_Prompt:_
For the listing below, output exactly the lines from the line with "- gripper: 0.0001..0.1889" up to and including the line with "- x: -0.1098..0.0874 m", and no other lines.
==*==
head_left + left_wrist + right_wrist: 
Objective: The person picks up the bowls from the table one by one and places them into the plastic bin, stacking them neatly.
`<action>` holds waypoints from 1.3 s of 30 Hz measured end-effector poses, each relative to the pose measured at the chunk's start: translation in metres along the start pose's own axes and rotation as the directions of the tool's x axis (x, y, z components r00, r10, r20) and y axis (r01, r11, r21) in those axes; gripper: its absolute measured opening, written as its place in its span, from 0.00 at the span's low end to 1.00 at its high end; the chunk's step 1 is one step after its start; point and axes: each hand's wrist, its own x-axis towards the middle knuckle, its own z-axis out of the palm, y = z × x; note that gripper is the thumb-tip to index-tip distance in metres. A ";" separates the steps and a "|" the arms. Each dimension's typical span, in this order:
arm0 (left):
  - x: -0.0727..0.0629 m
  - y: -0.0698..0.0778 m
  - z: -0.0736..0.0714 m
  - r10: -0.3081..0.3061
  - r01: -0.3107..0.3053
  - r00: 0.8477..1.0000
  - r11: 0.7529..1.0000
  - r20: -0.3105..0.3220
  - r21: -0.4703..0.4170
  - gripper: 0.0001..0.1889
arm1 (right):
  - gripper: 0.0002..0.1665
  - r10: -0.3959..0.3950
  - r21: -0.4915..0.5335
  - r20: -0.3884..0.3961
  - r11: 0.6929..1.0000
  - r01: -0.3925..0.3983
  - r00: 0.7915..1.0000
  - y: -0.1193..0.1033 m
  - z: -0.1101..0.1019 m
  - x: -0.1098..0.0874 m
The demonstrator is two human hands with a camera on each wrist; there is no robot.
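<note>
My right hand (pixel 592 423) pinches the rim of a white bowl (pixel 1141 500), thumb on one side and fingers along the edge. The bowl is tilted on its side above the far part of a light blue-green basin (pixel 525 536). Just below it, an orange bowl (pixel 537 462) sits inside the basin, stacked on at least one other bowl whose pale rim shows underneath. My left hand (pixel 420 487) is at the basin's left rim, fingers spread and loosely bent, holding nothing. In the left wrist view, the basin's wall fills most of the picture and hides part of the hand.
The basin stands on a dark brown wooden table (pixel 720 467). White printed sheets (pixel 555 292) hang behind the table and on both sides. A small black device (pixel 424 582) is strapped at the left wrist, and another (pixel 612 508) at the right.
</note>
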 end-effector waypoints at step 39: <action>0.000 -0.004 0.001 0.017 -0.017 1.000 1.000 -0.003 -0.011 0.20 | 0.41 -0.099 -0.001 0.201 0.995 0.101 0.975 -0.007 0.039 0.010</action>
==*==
_Solution to this problem:_
  - gripper: 0.0001..0.1889
arm1 (right):
  - gripper: 0.0002..0.1665
  - r10: -0.3959..0.3950
  - r21: -0.4915..0.5335
  - r20: -0.3884..0.3961
  - r11: 0.6929..1.0000
  - r01: -0.3925..0.3983
  - r00: 0.7915..1.0000
  - y: -0.1193..0.1033 m
  - z: -0.1101..0.1019 m
  - x: -0.1098..0.0874 m

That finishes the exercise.